Respiratory therapists and patients are not the only ones pleased with the results of the consult service—physicians are also satisfied with the outcomes. Physicians do not need to be called upon to make small changes, so they are free to attend to other patients. Physicians’ minds are also eased knowing that a respiratory therapist with specialized knowledge will do the best thing respiratory-wise for the patient.

The forward-looking thinking and dedication of the staff at NCMC have not gone unnoticed, as the department was recently selected as the winner of the annual Best Department Achievement Awards by Advance for Managers of Respiratory Care. The expertise and knowledge of the department have also earned them the state Sputum Bowl title and a seat in the International Sputum Bowl held in December 2005.

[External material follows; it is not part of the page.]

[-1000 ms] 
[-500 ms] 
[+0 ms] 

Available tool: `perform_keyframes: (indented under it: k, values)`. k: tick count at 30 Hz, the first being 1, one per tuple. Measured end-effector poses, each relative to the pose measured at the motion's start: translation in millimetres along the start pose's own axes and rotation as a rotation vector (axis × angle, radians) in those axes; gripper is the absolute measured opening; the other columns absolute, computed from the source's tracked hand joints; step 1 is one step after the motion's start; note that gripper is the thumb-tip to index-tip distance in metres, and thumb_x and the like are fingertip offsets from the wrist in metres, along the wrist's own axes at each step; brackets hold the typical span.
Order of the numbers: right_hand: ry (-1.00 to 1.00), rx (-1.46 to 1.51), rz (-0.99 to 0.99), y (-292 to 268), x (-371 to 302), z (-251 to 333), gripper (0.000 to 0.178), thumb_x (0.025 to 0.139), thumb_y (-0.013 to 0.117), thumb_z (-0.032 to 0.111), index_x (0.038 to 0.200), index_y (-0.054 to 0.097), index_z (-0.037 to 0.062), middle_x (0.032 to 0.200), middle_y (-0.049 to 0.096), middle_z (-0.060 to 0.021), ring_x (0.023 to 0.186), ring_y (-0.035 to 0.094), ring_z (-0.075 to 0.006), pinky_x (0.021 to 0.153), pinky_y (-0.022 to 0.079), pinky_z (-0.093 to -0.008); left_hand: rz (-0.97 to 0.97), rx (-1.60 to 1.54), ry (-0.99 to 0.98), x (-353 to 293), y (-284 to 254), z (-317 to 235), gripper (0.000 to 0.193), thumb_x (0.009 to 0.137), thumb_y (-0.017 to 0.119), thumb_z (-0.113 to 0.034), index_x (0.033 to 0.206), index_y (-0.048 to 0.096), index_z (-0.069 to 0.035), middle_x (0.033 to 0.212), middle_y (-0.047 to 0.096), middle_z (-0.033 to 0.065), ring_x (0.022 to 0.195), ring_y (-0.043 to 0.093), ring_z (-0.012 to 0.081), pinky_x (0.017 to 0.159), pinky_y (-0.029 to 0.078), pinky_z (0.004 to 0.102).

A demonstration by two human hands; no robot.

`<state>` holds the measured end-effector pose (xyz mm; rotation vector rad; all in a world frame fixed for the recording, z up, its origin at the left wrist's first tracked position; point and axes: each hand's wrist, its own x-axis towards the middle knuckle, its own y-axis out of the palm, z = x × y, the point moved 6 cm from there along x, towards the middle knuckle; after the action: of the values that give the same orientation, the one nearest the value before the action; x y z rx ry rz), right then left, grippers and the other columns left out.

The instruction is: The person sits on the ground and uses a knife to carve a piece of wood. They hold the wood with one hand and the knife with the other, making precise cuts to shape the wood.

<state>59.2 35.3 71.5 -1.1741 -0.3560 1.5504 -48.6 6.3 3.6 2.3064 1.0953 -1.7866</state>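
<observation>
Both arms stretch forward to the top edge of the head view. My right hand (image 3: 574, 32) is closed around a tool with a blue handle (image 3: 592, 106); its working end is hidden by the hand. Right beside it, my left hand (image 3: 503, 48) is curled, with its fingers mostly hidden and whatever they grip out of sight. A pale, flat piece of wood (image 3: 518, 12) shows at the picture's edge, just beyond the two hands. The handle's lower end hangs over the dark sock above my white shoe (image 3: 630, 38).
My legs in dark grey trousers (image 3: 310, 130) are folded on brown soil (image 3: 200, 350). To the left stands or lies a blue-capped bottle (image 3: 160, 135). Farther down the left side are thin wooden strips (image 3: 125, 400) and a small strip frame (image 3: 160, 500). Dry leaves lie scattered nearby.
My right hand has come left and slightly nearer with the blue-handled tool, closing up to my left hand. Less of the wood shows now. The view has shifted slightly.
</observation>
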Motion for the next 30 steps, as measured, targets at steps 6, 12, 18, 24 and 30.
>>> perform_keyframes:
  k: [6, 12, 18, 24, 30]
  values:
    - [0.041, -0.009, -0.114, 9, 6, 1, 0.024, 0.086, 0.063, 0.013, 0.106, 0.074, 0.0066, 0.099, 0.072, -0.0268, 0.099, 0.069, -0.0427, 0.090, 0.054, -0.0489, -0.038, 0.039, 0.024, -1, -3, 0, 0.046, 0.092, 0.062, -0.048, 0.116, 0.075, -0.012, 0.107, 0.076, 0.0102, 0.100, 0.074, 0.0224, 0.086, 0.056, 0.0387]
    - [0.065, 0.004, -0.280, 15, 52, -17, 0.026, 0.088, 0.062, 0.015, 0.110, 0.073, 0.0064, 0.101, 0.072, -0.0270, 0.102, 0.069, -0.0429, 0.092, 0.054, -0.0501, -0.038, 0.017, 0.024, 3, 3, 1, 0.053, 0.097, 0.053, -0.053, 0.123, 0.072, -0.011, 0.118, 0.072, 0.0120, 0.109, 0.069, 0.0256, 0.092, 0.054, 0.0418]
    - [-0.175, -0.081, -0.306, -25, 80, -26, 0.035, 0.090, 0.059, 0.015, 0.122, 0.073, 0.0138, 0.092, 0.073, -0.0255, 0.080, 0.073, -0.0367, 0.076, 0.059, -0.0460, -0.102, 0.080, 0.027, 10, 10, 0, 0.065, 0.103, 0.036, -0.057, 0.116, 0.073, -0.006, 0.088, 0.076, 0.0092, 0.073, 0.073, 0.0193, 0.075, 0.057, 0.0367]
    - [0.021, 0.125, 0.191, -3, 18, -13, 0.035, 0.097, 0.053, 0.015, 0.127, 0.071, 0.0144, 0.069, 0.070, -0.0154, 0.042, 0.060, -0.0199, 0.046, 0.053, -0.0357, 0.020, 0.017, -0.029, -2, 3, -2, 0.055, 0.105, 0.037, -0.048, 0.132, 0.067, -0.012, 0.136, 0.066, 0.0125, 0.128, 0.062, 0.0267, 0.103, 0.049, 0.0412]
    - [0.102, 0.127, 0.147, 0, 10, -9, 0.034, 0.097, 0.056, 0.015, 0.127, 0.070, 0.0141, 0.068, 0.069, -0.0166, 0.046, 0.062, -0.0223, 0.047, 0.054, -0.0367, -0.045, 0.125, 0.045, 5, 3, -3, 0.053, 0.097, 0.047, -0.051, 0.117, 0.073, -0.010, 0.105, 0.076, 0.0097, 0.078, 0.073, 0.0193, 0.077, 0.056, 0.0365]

The next step in the progression of the respiratory therapy department at NCMC is the implementation of a rapid response team: “a team that rapidly assesses a patient when a nurse notes a deterioration in vital signs, saturation, or mental status and automatically and rapidly comes to assess the patient to figure out what is going on,” as Schwartz puts it. The configuration will have an RT and a critical care nurse and will provide another role for the respiratory care practitioner at NCMC. The department also anticipates further researching the effectiveness of levalbuterol and the cost savings involved with the use of this therapy.

Underlying all the accomplishments of NCMC is strong, forward-looking leadership and a staff of respiratory care practitioners with a fair bit of autonomy who are willing to walk with their leaders toward the goal of providing superior respiratory care. “Respiratory therapy is a noble profession,” says Amend, “and we value that part of the whole health care delivery team at NCMC; it is a neat tradition here and every day its mission—to take good care of respiratory patients—is fulfilled.”

Franklin A. Holman is associate editor for RT.